The requested output is every line from the one with "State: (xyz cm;" through the last line below, printed exactly.

══════

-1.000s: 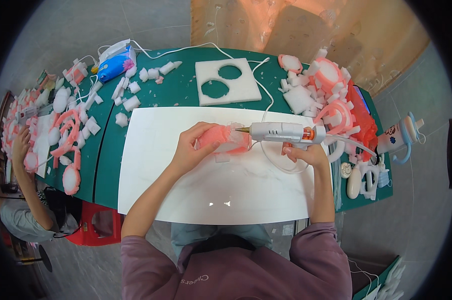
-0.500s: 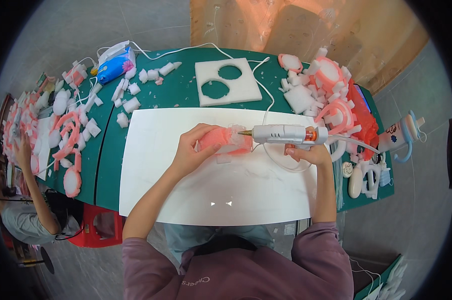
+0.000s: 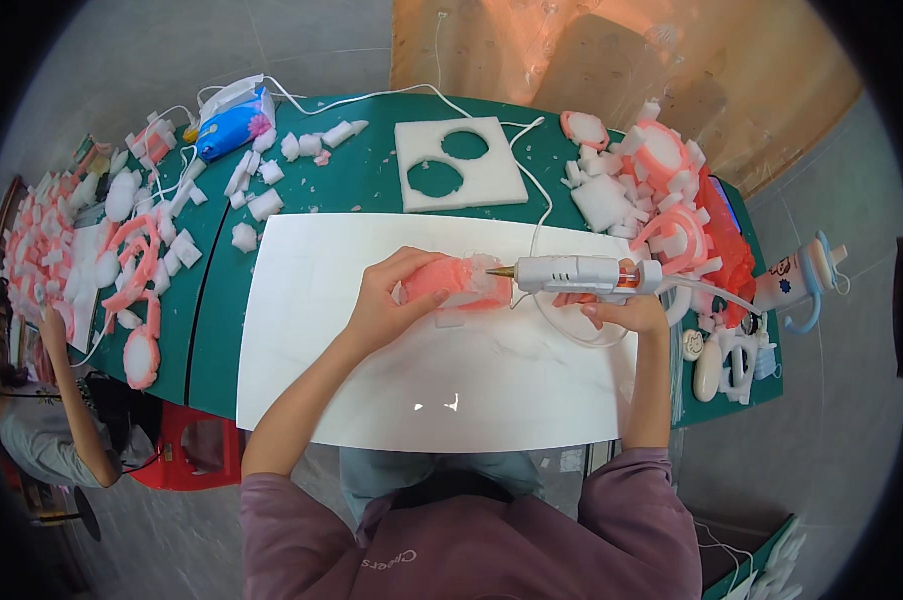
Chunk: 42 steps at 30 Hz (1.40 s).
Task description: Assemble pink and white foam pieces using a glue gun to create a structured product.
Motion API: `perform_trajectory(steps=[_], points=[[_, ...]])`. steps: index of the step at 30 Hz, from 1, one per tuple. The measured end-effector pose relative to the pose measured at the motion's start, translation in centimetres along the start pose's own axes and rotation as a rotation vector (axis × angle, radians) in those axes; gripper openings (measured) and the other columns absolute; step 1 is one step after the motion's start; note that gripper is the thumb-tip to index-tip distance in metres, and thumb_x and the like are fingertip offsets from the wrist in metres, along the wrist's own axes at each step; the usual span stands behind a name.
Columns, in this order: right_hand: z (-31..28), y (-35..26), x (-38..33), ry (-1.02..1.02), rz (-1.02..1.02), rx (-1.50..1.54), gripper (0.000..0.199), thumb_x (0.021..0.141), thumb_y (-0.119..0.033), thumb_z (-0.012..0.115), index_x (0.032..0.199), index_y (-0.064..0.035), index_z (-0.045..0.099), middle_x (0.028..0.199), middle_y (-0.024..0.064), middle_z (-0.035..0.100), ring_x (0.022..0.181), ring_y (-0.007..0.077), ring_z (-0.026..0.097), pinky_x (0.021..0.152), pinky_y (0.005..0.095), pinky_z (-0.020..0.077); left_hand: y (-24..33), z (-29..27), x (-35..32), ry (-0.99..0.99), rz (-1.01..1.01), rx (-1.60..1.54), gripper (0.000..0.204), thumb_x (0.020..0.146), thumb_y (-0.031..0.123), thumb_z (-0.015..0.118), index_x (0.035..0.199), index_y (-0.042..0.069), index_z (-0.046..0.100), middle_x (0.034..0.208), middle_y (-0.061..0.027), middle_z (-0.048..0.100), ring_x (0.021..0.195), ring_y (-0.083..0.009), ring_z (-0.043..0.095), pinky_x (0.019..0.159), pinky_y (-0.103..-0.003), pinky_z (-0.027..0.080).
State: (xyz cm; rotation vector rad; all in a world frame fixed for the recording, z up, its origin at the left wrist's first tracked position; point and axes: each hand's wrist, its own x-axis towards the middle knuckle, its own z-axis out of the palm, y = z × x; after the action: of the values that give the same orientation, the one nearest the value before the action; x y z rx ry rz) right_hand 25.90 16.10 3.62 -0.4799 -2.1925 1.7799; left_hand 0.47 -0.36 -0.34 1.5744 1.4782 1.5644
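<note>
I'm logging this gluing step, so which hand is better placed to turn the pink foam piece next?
Left hand: it already grips the pink foam piece, while the right hand holds the white glue gun.

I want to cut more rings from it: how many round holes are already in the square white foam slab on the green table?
2: in the square white foam slab, one round hole sits toward its far right, the other round hole toward its near left.
</note>
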Motion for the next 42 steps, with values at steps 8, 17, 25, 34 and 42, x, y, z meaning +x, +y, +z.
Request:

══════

» TASK RESULT:
State: (xyz cm; rotation vector rad; all in a world frame fixed for the recording, z up, its origin at the left wrist's first tracked position; point and axes: each hand's wrist, its own x-axis towards the middle knuckle, its own z-axis out of the palm, y = z × x; after the action: of the values that give the same orientation, the one nearest the value before the action; x y z rx ry rz) right_hand 25.90 16.10 3.62 -0.4799 -2.1925 1.7799; left_hand 0.47 -0.36 -0.34 1.5744 1.4782 1.5644
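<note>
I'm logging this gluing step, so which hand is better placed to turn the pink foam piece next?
Left hand: it already grips the pink foam piece, while the right hand holds the white glue gun.

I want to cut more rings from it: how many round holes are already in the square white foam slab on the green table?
2: in the square white foam slab, one round hole sits toward its far right, the other round hole toward its near left.
</note>
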Motion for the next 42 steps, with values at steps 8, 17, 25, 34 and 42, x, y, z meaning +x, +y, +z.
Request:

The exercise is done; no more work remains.